SÃO PAULO - Baseado no livro homônimo do pesquisador e jornalista Roberto Saviano, o cineasta italiano Matteo Garrone imprime intensa energia na condução do drama "Gomorra", uma história que denuncia os crimes da Camorra, a máfia napolitana. O filme venceu o Grande Prêmio do Júri no Festival de Cannes 2008 e entra em circuito nacional.
A história detalha o onipresente poder da Camorra no comando de negócios tão lucrativos quanto ilegais, em territórios onde a polícia e o Estado têm acesso apenas ocasional. Um universo que não fica longe dos morros e bairros controlados pelo tráfico de drogas no Brasil.
Mudam a geografia e a língua, mas há mesmo muitos pontos de contato entre as periferias brasileiras (e de outros lugares do mundo) com estes conjuntos habitacionais degradados vistos no filme.
Nesses lugares marcados pela miséria e o desemprego, a maior chance de ascensão social para a maioria dos adolescentes está no recrutamento a serviço de alguma família mafiosa.
Em "Gomorra", um destes jovens em risco social é Totó (Salvatore Abruzzese), com 13 anos e já completamente fascinado pelos mafiosos. E também a dupla Marco (Marco Macor) e Ciro (Ciro Petrone), que resolvem brincar de caubói com a Camorra, roubando cocaína de seus entregadores e vendendo por conta própria - um jogo de valentia em que, a longo prazo, eles não têm a menor chance de vitória.
Entre os adultos, há também o alfaiate Pasquale (Salvatore Cantalupo), responsável por um dos negócios ilegais mais lucrativos deste submundo, a pirataria de grifes famosas. Um dia, ele recebe o convite de um pequeno empresário de confecção chinês para treinar clandestinamente seus empregados no mesmo ramo. E deve decidir se vale a pena correr o risco de ser descoberto por seus patrões camorristas.
O ator mais famoso do elenco é Toni Servillo, protagonista de filmes como "Il Divo" (2008) e "As Consequências do Amor" (2004), exibidos na Mostra Internacional de São Paulo. Em "Gomorra", ele interpreta Franco, que funciona tanto como cobrador de "taxas" como distribuidor de dinheiro da máfia para as famílias dos camorristas presos.
De várias maneiras, "Gomorra" lembra o clima de "Cidade de Deus", de Fernando Meirelles, uma admiração já admitida pelo diretor Garrone em diversas entrevistas. A grande qualidade do filme italiano é denunciar um quadro de horror em plena Europa, na Itália novamente governada por Silvio Berlusconi, fornecendo inclusive números apavorantes sobre o crime organizado naquele país.
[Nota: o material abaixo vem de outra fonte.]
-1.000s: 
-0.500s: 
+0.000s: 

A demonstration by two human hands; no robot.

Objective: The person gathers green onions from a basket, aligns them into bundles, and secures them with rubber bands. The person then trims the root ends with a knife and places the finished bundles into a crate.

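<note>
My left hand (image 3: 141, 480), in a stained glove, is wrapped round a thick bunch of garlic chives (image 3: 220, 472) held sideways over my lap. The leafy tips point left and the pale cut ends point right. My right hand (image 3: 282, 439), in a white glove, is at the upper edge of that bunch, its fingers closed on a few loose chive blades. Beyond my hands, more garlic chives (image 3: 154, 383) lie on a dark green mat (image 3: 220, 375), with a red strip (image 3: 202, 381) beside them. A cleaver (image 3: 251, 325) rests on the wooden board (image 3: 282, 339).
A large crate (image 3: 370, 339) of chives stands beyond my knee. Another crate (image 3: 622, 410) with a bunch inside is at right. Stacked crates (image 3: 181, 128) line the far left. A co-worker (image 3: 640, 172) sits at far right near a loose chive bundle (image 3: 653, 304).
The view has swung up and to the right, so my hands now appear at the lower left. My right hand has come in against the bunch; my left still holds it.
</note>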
Um letreiro ao final do filme informa alguns dados colhidos por Roberto Saviano - que chegou a infiltrar-se na Camorra sendo, por isso, jurado de morte e vivendo, desde outubro de 2006, sob proteção policial. Segundo Saviano, o crime organizado italiano foi o responsável por 10.000 mortes num período de 30 anos, sendo que a Camorra atuou em 4.000 delas.
Ainda de acordo com seu levantamento, os lucros das atividades ilícitas da máfia são investidos em praticamente todos os setores econômicos, dentro e fora da Itália. Saviano garante inclusive que houve participação financeira da máfia napolitana na reconstrução das Torres Gêmeas, em Nova York.